→ Task prompt: Under this line are the records; write out word for word the part that begins at the line containing "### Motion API" and ends at the line containing "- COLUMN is", and no more.

*** Opening of The data ***

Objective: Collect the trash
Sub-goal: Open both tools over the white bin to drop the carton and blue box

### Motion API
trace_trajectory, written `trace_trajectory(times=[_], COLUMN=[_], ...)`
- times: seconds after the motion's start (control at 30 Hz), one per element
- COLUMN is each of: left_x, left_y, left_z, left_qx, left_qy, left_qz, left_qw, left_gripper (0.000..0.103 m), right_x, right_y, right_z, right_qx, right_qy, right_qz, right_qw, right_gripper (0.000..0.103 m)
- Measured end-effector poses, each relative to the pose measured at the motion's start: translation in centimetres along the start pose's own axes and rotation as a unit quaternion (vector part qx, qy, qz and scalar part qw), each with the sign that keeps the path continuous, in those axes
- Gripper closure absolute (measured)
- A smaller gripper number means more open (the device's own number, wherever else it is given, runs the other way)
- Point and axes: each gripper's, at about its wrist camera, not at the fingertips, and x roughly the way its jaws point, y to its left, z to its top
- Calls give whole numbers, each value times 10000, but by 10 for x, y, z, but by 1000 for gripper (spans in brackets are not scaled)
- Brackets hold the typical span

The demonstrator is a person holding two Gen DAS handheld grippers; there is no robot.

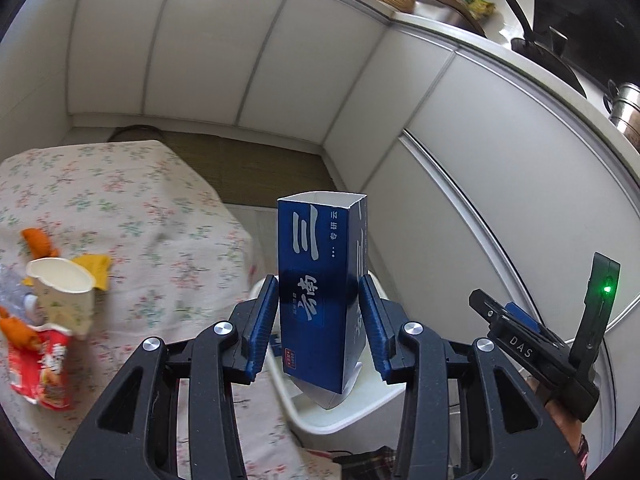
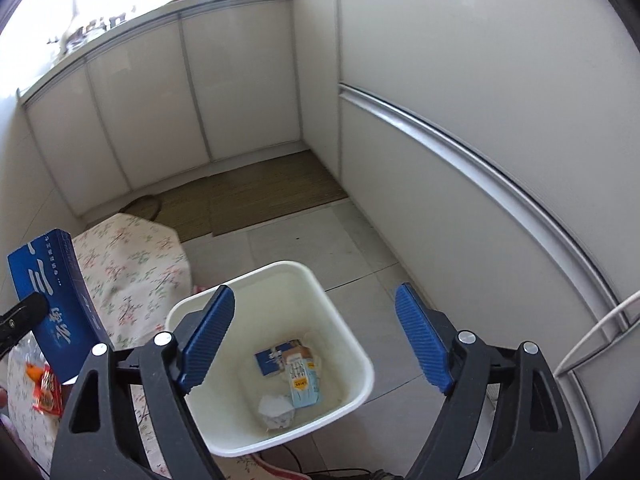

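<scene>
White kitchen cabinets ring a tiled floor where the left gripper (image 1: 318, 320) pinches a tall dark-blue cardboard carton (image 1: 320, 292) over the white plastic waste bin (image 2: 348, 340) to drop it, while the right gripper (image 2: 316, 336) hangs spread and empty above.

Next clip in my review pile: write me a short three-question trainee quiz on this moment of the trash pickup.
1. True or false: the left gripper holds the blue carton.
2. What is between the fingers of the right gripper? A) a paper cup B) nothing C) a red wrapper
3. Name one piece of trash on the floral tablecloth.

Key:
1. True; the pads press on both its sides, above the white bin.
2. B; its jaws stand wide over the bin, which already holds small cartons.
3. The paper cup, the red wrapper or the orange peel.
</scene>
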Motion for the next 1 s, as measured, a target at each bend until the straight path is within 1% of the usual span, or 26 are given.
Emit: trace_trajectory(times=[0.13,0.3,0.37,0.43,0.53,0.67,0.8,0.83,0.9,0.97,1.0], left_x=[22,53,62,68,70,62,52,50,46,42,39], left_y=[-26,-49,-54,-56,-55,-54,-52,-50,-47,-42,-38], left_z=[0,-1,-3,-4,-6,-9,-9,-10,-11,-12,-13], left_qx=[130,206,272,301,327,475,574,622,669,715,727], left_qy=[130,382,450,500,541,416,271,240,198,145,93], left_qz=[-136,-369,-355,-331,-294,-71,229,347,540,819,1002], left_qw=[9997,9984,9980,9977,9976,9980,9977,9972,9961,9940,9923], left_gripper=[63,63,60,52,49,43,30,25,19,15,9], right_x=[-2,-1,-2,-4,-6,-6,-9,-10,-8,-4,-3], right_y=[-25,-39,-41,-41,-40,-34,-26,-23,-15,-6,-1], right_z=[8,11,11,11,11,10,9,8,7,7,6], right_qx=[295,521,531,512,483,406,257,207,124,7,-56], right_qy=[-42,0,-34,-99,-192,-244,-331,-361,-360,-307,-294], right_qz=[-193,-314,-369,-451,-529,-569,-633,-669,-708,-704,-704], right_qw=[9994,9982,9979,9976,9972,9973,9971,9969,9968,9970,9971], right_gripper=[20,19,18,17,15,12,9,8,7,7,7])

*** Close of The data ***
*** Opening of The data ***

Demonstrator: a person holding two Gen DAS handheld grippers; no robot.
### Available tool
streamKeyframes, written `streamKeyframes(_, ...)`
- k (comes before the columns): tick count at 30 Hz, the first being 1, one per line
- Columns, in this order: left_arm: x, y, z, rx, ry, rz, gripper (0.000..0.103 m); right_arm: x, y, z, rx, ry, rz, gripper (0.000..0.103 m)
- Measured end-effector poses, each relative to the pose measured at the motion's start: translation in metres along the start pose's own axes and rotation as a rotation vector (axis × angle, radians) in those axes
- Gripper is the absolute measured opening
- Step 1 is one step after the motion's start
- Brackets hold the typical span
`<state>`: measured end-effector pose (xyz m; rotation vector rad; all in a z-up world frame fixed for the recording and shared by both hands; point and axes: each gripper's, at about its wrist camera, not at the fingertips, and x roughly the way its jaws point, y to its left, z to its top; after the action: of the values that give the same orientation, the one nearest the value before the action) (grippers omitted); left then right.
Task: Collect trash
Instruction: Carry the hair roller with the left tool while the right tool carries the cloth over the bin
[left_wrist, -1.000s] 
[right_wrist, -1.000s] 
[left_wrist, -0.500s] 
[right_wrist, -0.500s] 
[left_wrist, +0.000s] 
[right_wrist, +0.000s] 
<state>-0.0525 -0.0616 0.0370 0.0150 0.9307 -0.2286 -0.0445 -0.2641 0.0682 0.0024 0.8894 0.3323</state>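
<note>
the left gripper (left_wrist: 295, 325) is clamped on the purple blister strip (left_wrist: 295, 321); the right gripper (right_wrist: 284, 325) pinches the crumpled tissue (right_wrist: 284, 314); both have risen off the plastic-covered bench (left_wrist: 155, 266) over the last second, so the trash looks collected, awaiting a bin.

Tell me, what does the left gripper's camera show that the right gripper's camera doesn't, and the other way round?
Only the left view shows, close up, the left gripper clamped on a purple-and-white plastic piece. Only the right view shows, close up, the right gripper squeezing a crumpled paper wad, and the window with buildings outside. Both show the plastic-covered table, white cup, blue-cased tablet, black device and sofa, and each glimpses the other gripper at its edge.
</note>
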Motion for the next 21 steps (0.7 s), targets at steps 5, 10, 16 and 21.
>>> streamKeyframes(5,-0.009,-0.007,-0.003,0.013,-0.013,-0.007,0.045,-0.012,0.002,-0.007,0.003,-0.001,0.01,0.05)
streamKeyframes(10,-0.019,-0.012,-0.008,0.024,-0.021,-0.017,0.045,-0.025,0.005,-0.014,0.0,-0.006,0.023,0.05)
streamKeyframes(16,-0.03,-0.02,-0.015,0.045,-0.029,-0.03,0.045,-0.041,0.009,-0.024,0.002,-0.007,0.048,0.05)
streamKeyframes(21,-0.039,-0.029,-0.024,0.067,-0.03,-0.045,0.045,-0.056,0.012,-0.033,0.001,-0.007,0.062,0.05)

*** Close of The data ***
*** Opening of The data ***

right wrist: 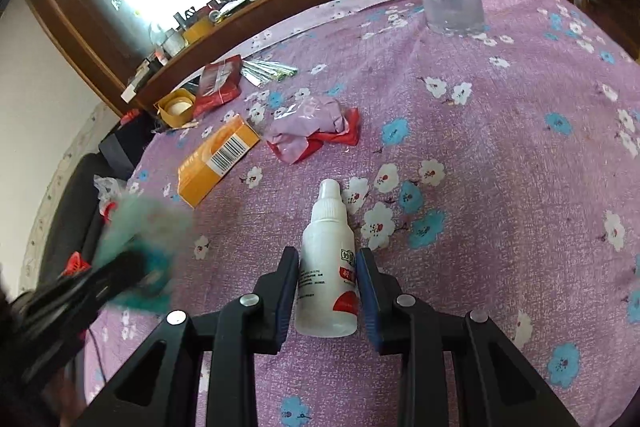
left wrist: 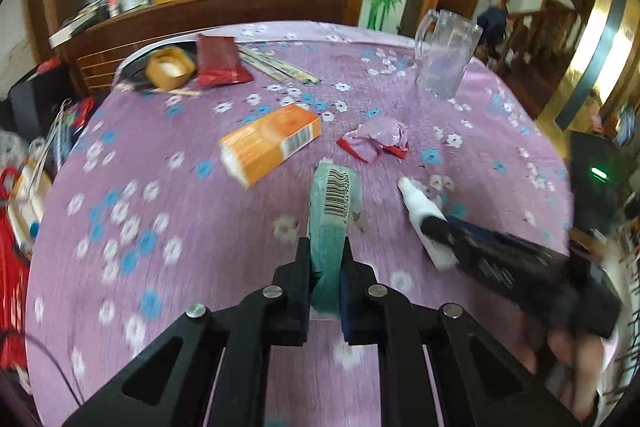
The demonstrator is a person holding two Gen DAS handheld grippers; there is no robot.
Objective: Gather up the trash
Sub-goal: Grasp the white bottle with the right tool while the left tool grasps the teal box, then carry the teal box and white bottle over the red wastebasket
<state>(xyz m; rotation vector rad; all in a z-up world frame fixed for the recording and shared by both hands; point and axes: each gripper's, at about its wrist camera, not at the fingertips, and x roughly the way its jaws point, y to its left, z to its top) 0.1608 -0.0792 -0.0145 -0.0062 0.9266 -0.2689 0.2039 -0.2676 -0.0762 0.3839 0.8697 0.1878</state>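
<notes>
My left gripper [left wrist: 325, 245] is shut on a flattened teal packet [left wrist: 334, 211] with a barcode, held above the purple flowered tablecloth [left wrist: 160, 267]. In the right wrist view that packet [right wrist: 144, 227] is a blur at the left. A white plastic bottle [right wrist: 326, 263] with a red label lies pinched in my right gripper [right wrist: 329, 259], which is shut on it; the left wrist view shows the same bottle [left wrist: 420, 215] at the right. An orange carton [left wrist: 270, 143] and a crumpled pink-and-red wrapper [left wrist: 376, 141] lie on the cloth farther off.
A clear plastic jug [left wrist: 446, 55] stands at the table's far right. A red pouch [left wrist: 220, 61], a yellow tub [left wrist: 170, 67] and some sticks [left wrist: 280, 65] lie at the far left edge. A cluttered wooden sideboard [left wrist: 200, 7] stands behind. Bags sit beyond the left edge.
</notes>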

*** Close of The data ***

→ Expected output:
### Motion API
trace_trajectory, written `trace_trajectory(times=[_], COLUMN=[_], ...)`
- times: seconds after the motion's start (control at 30 Hz), one per element
- COLUMN is each of: left_x, left_y, left_z, left_qx, left_qy, left_qz, left_qw, left_gripper (0.000..0.103 m), right_x, right_y, right_z, right_qx, right_qy, right_qz, right_qw, right_gripper (0.000..0.103 m)

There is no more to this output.